Walau sempat terjadi tren penguatan di awal tahun, tetapi di akhir kuartal nilai tukar rupiah menunjukkan pelemahan dan diperkirakan tren ini akan terus berlanjut di kuartal kedua 2021.
Fundamental ekonomi Indonesia dan kejelasan arah stimulus Amerika Serikat dapat menjadi penopang pergerakan nilai tukar rupiah.
Walau sempat terjadi tren penguatan di awal tahun, tetapi di akhir kuartal nilai tukar rupiah menunjukkan pelemahan dan diperkirakan tren ini akan terus berlanjut di kuartal kedua 2021.
Senior Price President Economist Bank Permata Josua Pardede mengungkapkan depresiasi nilai tukar rupiah tersebut dipengaruhi stimulus fiskal Amerika Serikat (AS) senilai US$1,9 triliun yang akan mengakselerasi pemulihan ekonomi negara tersebut sehingga sebagian besar mata uang asing tertekan.
“Kalau kita lihat dari bulan Maret sebagian mata uang asing itu cenderung tertekan atau melemah. Secara year to date [tahun berjalan] pun, kita melihat dolarnya masih tetap menguat kalau kita lihat dari akhir tahun lalu,” kata Josua saat dihubungi pada Minggu (4/4/2021).
Penguatan dolar AS itu menurutnya dipengaruhi oleh tren kenaikan surat utang AS atau yang sering disebut US Treasury yang meningkat hingga 840 poin jika dibandingkan dengan akhir tahun 2020 lalu.
Itu lah yang kemudian menyebabkan keluarnya dana asing di pasar obligasi negara berkembang termasuk Indonesia, menurut Josua.
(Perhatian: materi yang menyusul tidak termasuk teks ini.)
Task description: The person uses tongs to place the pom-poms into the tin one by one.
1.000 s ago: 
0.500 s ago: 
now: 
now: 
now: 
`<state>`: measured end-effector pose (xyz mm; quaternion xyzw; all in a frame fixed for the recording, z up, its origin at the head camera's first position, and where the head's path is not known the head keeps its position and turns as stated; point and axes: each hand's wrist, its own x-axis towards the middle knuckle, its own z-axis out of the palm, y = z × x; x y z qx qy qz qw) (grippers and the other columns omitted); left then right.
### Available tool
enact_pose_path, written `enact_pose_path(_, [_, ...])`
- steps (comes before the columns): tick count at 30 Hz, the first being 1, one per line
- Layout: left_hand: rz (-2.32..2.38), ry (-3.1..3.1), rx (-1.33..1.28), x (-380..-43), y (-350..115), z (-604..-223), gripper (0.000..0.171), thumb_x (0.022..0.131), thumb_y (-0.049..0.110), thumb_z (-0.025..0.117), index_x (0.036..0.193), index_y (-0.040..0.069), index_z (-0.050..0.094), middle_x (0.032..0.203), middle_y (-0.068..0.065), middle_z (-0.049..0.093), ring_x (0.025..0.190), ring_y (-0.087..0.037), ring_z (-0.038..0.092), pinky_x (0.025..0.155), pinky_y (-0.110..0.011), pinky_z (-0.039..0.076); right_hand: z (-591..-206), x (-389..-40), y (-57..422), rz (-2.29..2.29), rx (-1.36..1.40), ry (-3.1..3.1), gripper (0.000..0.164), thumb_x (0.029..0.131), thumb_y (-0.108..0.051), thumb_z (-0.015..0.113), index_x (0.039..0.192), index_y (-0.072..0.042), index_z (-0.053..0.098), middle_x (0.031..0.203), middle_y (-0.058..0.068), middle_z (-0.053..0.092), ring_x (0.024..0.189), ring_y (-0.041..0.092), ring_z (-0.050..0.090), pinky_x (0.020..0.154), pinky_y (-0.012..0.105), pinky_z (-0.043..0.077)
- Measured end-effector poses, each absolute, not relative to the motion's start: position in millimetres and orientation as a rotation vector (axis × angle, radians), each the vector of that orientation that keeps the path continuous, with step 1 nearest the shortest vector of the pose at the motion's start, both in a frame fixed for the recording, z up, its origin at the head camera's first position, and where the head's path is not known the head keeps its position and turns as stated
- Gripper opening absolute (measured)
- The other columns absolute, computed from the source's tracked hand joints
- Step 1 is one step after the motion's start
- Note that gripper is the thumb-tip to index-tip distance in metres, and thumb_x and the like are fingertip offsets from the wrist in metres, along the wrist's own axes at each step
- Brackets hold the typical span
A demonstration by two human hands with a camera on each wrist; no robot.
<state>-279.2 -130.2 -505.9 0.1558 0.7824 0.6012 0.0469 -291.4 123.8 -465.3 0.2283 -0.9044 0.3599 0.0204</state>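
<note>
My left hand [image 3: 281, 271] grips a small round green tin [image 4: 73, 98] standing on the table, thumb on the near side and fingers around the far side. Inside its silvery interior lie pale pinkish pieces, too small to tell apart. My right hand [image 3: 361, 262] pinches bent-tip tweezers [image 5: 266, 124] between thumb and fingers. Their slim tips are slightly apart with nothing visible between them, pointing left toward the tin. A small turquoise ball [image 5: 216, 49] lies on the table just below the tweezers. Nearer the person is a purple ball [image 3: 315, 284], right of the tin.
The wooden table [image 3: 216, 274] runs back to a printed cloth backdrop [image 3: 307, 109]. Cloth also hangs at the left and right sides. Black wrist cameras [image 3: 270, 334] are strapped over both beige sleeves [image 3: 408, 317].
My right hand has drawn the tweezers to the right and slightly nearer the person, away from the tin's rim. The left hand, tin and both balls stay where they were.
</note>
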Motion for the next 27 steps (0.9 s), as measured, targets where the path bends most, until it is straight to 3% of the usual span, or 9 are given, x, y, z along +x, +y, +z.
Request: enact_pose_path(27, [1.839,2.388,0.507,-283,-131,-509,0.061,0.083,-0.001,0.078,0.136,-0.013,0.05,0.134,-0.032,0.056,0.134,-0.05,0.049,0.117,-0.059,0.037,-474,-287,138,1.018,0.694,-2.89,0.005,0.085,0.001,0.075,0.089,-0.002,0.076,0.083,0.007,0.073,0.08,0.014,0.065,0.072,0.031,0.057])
Hal ini terindikasi dari kepemilikan investor asing di Indonesia yang turun sepanjang kuartal I 2021, yaitu net sell asing yang mencapai lebih dari US$1,5 miliar.
Namun terlepas dari faktor eksternal di atas, Josua mengungkapkan faktor fundamental ekonomi Indonesia juga akan bisa turut membatasi pelemahan nilai tukar rupiah lebih lanjut. Dia mengungkapkan kondisi Indonesia saat ini relatif cukup sehat jika dibandingkan negara-negara di Asia lainnya.
Selama kuartal I/2021 berdasarkan data Bloomberg, nilai tukar rupiah terhadap dolar AS terkoreksi 3,27 persen yang mana lebih baik dari posisi mata uang baht Thailand, maupun won Korea Selatan, dan yen Jepang.
“Jadi makanya kalau kita lihat dengan tren pemulihan ekonomi domestik kemudian dari sisi keseimbangan eksternalnya ya, dari sisi current account deficit, balance of payment. Kita ini relatif masih dalam kondisi yang sehat ya. Ini tentunya akan bisa mendukung pemulihan dan juga stabilitas rupiah,” jelas Josua.
Dia pun menyebutkan bahwa dirinya setuju dengan pernyataan Bank Indonesia yang menyebutkan saat ini rupiah masih undervalue, artinya terdapat potensi penguatan masih ada hingga akhir tahun.
Josua pun memperkirakan penguatan rupiah terhadap dolar AS akan terjadi pada semester kedua atau kuartal III hingga IV 2021 di level Rp14.000-Rp14.300 per dolar AS.